DATE: Jan. 13, 2024, 7:05 a.m.

FORMAT: Text only

SIZE: 3.3 kB

HITS: 310

  1. Get started analyzing with Spark | Azure Synapse Analytics
  2. Azure Synapse Analytics (SQL Data Warehouse) is a cloud-based analytics service provided by Microsoft. It enables users to analyze large volumes of data using both on-demand and provisioned resources.
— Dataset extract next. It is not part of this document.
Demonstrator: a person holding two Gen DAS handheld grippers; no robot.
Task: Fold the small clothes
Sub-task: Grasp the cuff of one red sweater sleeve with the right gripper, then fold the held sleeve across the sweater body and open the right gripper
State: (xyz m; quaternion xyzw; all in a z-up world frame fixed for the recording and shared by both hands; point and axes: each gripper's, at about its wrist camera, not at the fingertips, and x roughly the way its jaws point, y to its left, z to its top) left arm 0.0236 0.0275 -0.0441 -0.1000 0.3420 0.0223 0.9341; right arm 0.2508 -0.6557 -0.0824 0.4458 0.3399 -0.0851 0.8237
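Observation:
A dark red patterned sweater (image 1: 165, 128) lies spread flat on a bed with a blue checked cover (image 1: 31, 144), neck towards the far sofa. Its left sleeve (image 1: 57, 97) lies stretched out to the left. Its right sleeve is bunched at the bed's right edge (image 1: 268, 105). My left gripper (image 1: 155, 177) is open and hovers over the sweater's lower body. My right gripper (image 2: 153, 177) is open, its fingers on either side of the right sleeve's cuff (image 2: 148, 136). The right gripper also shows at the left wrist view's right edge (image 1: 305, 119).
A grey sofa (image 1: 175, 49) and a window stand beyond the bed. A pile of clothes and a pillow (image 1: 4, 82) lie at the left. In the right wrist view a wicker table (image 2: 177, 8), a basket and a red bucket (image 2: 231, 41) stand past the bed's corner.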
This connector allows Spark to interact with data stored in Azure Synapse Analytics, making it easier to analyze and process large datasets. - Azure Data Engineering Online Training
  3. Here are the general steps to use Spark with Azure Synapse Analytics:
  4. 1. Set up your Azure Synapse Analytics workspace:
  5. - Create an Azure Synapse Analytics workspace in the Azure portal.
  6. - Set up the necessary databases and tables where your data will be stored.
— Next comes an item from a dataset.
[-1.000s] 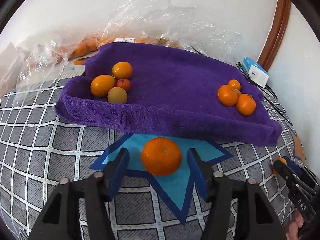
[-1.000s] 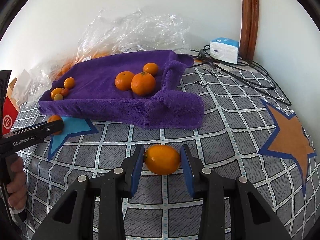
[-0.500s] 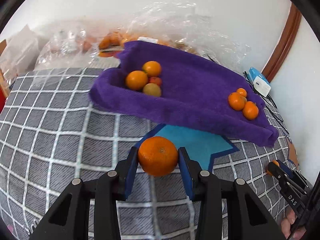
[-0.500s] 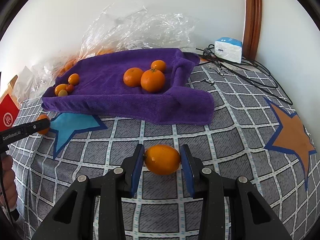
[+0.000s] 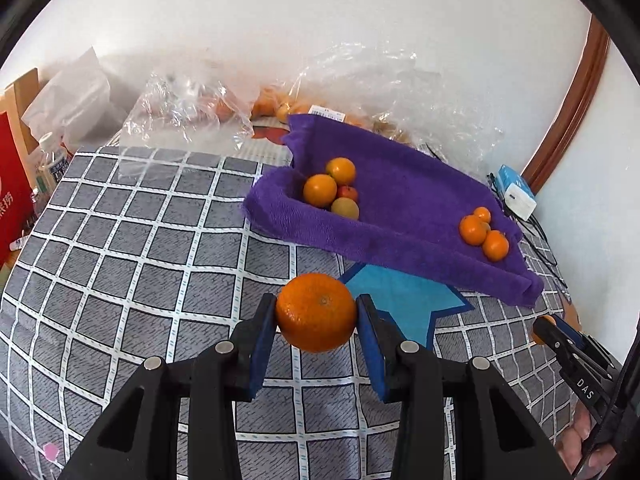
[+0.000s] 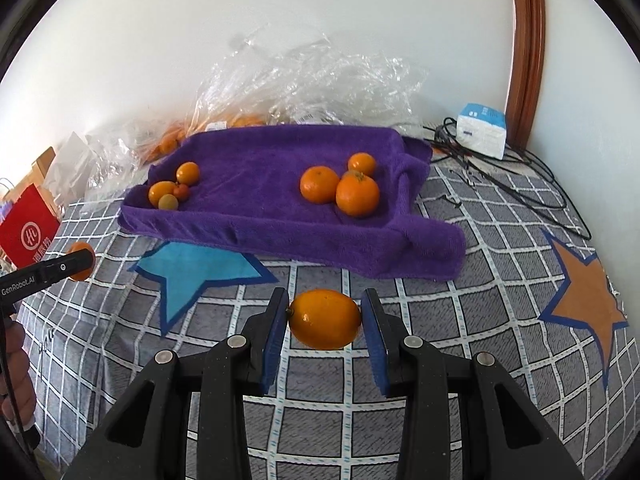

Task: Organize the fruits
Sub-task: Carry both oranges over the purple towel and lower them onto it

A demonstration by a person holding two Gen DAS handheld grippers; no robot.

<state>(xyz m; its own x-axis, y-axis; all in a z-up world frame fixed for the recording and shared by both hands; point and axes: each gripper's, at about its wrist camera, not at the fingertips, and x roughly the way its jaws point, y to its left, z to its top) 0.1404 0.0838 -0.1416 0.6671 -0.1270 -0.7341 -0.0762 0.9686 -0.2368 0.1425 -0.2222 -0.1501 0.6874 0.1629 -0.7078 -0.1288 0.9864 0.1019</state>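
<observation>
My left gripper (image 5: pixel 316 300) is shut on a round mandarin (image 5: pixel 316 320) and holds it above the checked cloth, near the blue star (image 5: pixel 404 304). My right gripper (image 6: pixel 326 296) is shut on an oval orange fruit (image 6: pixel 325 324), also off the cloth. Behind both lies a purple towel tray (image 5: pixel 400 204) (image 6: pixel 260 160). At its left end sits a cluster of small fruits (image 5: pixel 320 190) (image 6: pixel 162 194), and a few mandarins (image 5: pixel 474 230) (image 6: pixel 358 196) sit at its right end. Each view shows the other gripper at its edge, gripping its fruit.
Clear plastic bags (image 6: pixel 304 84) with more fruit lie behind the tray by the wall. A red bag (image 6: pixel 28 232) stands at the left. A white and blue box (image 6: pixel 482 130) and black cables (image 6: pixel 520 184) lie at the right, near an orange star (image 6: pixel 584 296).
The left jaws closed on the mandarin, lifted it off the blue star and carried it leftward. The right gripper rose a little with its oval fruit still gripped.
</observation>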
  7. 2. Install and configure Apache Spark:
  8. - Ensure that you have Apache Spark installed on your cluster or environment.
  9. - Configure Spark to work with your Azure Synapse Analytics workspace.
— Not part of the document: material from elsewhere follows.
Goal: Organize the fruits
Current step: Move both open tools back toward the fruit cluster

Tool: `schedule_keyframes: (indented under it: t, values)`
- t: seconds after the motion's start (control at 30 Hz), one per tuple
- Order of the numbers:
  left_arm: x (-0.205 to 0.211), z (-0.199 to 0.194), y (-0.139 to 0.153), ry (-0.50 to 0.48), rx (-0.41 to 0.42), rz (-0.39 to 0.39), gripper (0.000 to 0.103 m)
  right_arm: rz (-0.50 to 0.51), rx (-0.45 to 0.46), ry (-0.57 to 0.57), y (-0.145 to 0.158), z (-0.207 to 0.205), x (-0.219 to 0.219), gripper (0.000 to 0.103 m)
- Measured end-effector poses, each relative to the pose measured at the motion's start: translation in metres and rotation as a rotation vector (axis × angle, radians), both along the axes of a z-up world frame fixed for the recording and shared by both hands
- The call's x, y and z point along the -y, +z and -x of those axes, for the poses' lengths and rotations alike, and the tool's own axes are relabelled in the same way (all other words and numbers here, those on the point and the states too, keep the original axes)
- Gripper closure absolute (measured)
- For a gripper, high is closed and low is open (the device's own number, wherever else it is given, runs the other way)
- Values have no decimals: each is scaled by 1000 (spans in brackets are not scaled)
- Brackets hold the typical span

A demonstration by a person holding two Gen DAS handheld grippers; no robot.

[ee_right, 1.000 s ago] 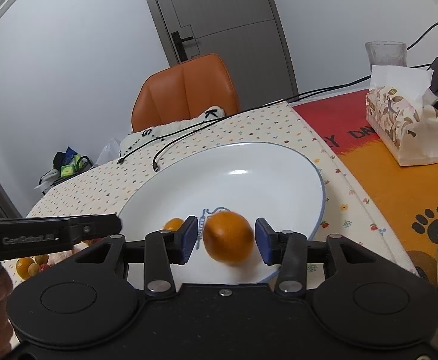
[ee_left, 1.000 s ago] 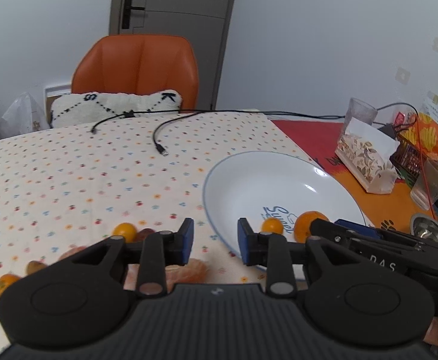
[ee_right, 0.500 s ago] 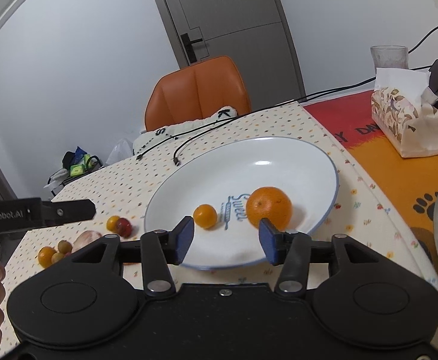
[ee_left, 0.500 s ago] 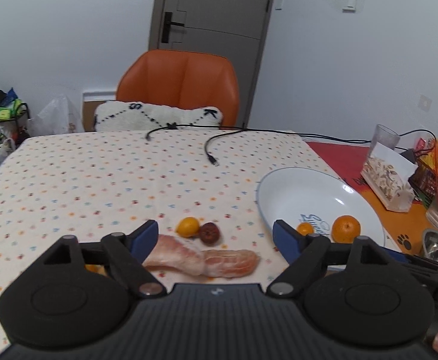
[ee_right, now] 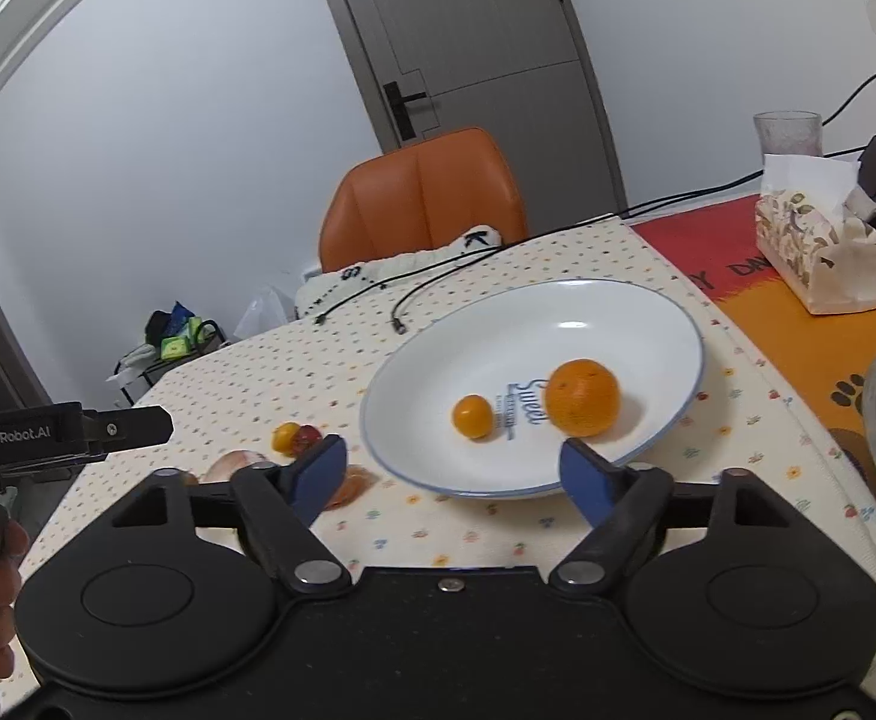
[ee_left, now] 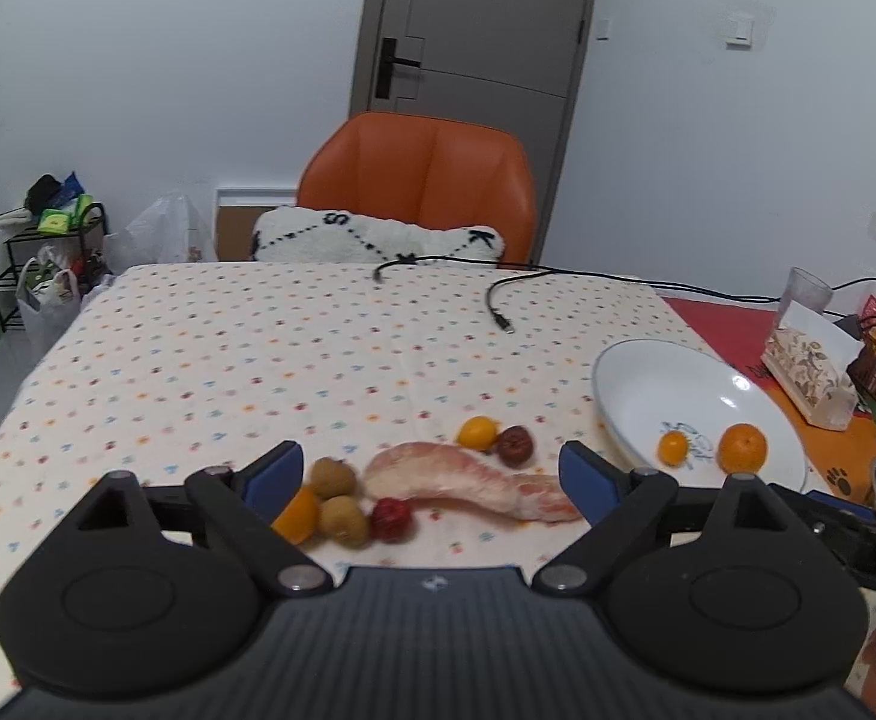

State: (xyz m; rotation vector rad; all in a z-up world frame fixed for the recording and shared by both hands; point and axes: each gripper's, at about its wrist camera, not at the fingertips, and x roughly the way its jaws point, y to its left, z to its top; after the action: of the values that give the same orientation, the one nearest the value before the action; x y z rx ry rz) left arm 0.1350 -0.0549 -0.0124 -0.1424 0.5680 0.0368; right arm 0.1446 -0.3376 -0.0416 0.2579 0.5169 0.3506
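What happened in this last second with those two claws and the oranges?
The right claw let go of the big orange into the plate, opened wide and drew back. The left claw also opened wide and pulled back from the plate. The small orange stayed in the plate.

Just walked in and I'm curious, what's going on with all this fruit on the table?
A person is sorting fruit with two handheld claws. An orange and a kumquat sit in the white plate. Both the left claw and right claw are open and empty. A pomelo segment lies on the tablecloth.
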Motion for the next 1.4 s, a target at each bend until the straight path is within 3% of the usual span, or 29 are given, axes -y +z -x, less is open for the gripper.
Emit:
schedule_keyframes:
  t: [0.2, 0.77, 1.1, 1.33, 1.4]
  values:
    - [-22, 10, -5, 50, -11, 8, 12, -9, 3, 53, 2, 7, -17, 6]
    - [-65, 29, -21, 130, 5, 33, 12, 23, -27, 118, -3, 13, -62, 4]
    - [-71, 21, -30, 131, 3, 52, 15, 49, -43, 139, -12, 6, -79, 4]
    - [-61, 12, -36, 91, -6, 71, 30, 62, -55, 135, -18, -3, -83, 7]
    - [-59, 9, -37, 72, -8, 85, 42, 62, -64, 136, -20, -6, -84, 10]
  10. 3. Use the Synapse Spark connector:
  11. - The Synapse Spark connector allows Spark to read and write data to/from Azure Synapse Analytics.
  12. - Include the connector in your Spark application by adding the necessary dependencies.
  13. 4. Read and write data with Spark:
  14. - Use Spark to read data from Azure Synapse Analytics tables into DataFrames.
  15. - Perform your data processing and analysis using Spark's capabilities.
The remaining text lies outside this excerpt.